Data for processing
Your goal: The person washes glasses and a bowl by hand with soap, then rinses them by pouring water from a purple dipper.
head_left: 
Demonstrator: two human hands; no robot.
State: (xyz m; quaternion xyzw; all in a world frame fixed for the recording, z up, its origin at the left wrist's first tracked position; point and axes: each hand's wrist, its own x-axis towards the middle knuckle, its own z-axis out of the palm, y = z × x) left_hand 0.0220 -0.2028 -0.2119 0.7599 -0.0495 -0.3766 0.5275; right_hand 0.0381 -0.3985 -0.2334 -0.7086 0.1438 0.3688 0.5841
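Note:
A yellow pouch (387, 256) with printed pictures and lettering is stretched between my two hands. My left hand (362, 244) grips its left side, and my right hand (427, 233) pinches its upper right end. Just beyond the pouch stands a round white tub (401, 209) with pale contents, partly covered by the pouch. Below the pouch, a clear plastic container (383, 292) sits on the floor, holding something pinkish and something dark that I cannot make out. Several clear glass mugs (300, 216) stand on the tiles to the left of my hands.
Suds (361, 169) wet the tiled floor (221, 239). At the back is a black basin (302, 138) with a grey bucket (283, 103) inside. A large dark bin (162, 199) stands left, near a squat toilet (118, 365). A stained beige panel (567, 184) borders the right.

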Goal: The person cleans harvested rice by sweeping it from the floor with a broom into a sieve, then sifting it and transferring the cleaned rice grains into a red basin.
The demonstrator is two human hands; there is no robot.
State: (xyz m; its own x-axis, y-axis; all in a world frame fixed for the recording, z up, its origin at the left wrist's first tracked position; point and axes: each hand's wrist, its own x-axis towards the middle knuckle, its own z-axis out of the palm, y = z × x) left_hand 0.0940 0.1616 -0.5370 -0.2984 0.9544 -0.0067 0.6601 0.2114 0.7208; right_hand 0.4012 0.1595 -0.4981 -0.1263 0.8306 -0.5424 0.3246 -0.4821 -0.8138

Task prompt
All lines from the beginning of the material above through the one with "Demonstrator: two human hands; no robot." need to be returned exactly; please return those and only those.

Exercise answer
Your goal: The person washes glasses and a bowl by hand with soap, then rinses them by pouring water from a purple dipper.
head_left: 
Demonstrator: two human hands; no robot.

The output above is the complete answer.